Through the next decade, it would become increasingly clear that the oddball system was in fact the Solar System. To date, astronomers have confirmed the existence of over 4,100 exoplanets. None of them belong to planetary systems that look anything like our own. More specifically, the Solar System appears to be unique because it doesn’t have any planets really close to the Sun; doesn’t have any planets heavier than Earth but lighter than Neptune – an unusually large mass gap; and most of whose planets revolve in nearly circular orbits.
Obviously the discovery forced astronomers to rethink how the Solar System could have formed versus how typical exoplanetary systems form. For example, scientists were able to develop two competing models for how hot Jupiters could have come to be: either by forming farther away from the host star and then migrating inwards or by forming much closer to the star and just staying there. But as astronomers undertook more observations of stars in the universe, they realised the region closest to the star often doesn’t have enough material to clump together to form such large planets.
Simulations also suggest than when a Jupiter-sized planet migrates from 5 AU to 0.1 AU, its passage could make way for Earth-mass planets to later form in the star’s habitable zone. The implication is that planetary systems that have hot Jupiters could also harbour potentially life-bearing worlds.
But there might not be many such systems. It’s notable that fewer than 10% of exoplanets are known to be hot Jupiters (only seven of them have an orbital period of less than one Earth-day).
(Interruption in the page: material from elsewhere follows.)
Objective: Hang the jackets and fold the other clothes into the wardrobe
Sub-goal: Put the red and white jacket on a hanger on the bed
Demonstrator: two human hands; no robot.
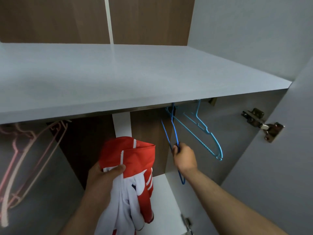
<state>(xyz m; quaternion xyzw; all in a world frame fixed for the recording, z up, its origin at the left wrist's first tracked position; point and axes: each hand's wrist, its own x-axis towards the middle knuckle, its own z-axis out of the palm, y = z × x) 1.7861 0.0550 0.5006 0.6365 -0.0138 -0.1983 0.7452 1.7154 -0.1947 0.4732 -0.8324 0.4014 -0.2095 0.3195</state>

They’re just more prominent in the news as well as in the scientific literature because astronomers think they’re more interesting objects of study, further attesting to the significance of 51 Pegasi b. But even in their low numbers, hot Jupiters have been raising questions.
For example, according to data obtained by the NASA Kepler space telescope, which looked for the fleeting shadows that planets passing in front of their stars cast on the starlight, only 0.3-0.5% of the stars it observed had hot Jupiters. But observations using the radial velocity method, which Queloz and Mayor had also used in 1995, indicated a prevalence of 1.2%. Jason Wright, an astronomer at the Pennsylvania State University, wrote in 2012 that this discrepancy signalled a potentially deeper mystery: “It seems that the radial velocity surveys, which probe nearby stars, are finding a ‘hot-Jupiter rich’ environment, while Kepler, probing much more distant stars, sees lots of planets but hardly any hot Jupiters. What is different about those more distant stars? … Just another exoplanet mystery to be solved…”.
All of this is the legacy of the discovery of 51 Pegasi b. And given the specific context in which it was discovered and how the knowledge of its existence transformed how we think about our planetary neighbourhoods and neighbourhoods in other parts of the universe, it might be fair to say the Nobel Prize for Queloz and Mayor is in recognition of their willingness to stand by their data, seeing a planet where others didn’t.